Getting Overall Judgments from Partial Judgments

The concept of ‘deliberation’ was explained, in part, as the process of ‘making overall judgments a function of partial judgments’. We may have gone through the process of trying to explain our overall judgment about something to others, or made the effort of ‘giving due consideration’ to all aspects of the situation, we arrived at a set of partial judgments. Now the question becomes: just how do we‘assemble’ (‘aggregate’) these partial judgments into the overall judgment that can guide us in making the decision, for example, to adopt or reject the proposed plan.

The discussion has already gone past the level of familiar practices such as merely counting the number of supporting and opposing ‘votes’ and even some well-intentioned approaches that begin to look at the number of explanations (arguments or support statements) in the ‘breadth‘ (number of different aspects brought up by each supporting or opposing party, and ‘depth‘ — the number of levels of further support for the premises and assumptions of the individual arguments.

The reason why these approaches are not satisfying is that neither of them even begin to consider the validity, truth and probability (or more generally: plausibility), weight or relevance of any of the aspects discussed, or whether the judgments about any such aspects or justifications even have been ‘duly considered’ and understood.

Obviously, it is the content merit, validity, the ‘weight’ of arguments etc. we try to bring to bear on the decision. Do we have better, more ‘systematic’ ways to do this than Ben Franklin’s suggestion? (He recommended to write up the pros and cons in two different columns on a sheet of paper, then look at pairs of pros and cons that carry approximately equal weight and cancel each other out, and cross those pairs out, until there are the remaining arguments left that do not have any opposing reasons in the opposite column: those are the ones that should tilt the decision towards approval or rejection.)

What we have, on the one hand, is the impressively quantitative ‘Benefit/Cost’ approach, that works by assigning monetary value to all the b e n e f i t s of a proposed plan (the ‘pro’ arguments), and compare those with the monetary value of the ‘c o s t’ of implementing it. It has run into considerable criticism, mainly for the reasons that the ‘moral’ reluctance of having to assign monetary value to people’s health, happiness, lives; the fact that the approach usually has to be done by ‘experts’, not by citizens or affected groups, and from the overall point of view of some overall ‘common good’ perspective that is the usually ‘biased’ perspective of the government currently in power, that may not be shared by all segments of society, because it tends to hide the issue of the distribution of benefits and costs: inequality.

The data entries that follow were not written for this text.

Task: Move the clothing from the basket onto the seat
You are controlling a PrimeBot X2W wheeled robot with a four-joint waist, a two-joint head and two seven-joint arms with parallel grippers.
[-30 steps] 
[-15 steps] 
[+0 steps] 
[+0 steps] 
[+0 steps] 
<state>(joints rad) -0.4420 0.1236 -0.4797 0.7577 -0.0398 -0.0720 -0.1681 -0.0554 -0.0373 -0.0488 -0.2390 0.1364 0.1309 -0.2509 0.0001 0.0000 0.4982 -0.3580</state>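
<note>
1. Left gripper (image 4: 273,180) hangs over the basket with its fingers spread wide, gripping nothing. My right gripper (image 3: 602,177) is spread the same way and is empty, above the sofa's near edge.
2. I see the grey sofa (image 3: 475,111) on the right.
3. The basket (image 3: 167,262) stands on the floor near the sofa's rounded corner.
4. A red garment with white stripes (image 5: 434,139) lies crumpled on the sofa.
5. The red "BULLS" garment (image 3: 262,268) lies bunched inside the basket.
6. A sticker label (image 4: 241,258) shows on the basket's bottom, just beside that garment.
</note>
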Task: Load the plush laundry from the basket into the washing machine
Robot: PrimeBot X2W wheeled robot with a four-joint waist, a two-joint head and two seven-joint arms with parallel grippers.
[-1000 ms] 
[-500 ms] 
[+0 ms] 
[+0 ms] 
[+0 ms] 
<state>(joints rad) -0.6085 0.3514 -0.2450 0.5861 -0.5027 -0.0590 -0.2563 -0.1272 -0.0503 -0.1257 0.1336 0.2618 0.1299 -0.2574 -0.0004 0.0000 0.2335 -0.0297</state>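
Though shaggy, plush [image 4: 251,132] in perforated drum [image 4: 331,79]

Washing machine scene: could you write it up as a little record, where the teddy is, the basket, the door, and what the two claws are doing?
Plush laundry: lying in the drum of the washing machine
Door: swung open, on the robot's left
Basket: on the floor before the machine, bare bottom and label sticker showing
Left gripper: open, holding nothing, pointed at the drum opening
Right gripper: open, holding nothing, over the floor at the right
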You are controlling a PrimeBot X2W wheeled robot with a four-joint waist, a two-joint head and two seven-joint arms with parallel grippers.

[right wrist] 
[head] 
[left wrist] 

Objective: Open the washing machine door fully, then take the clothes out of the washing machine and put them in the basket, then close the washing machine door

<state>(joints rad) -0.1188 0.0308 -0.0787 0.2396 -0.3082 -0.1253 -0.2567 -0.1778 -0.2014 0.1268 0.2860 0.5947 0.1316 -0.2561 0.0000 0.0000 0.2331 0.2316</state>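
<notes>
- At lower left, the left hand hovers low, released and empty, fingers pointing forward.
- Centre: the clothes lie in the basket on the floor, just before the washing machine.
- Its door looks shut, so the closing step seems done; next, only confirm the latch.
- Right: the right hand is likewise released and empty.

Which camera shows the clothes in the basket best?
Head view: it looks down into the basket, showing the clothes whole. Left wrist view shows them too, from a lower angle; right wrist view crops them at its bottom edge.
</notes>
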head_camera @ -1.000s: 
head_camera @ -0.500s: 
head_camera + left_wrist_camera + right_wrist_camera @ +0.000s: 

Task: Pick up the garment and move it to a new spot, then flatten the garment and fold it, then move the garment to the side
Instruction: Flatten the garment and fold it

On the other hand, we have the approaches that separate the ‘description’ of the evaluated plan or object to be evaluated from the perceived ‘goodness’ (‘quality’) judgments about the plan and its expected outcome, from the‘validity’ (plausibility, probability) of the statements (arguments) conveying the claims about those outcomes. And, so far, the assumption that ‘everybody‘ including all ‘affected’ parties can make such judgments and ‘test’ their merit in a participatory discourse. What is still missing are the possible ways in which they can be ‘aggregated’ into overall judgments and guiding measures of merit for the decision– first, for individuals, and then for any groups that will have to come to a commonly supported decision. This is the topic to be discussed under the heading of ‘aggregation’ and ‘aggregation functions’ — the rules for getting ‘overall’ judgments from partial judgments and ‘criterion function’ results.

It turns out that there are different possible rules about this, assumptions that must be agreed upon in each evaluation situation, because they result in different decisions: The following are some considerations about assumptions or expectations for ‘aggregation functions (suggested in H. Rittel’s UC Berkeley lectures on evaluation, and listed in H. Dehlingers article “Deontische Fragen: Urteilsbildung und Bewertungssysteme” in “DIe methodische Bewertung: Ein Instrument des Architekten” Festschrift zum 65. Geburtstag von Prof. Arne Musso, TU Berlin, 1993):

Possible expectation considerations for aggregation functions:

1 Do we wish to arrive at a single overall judgment (of quality / goodness or plausibility etc.) — one that can help us distinguish between e.g. plan alternatives of greater or lesser goodness?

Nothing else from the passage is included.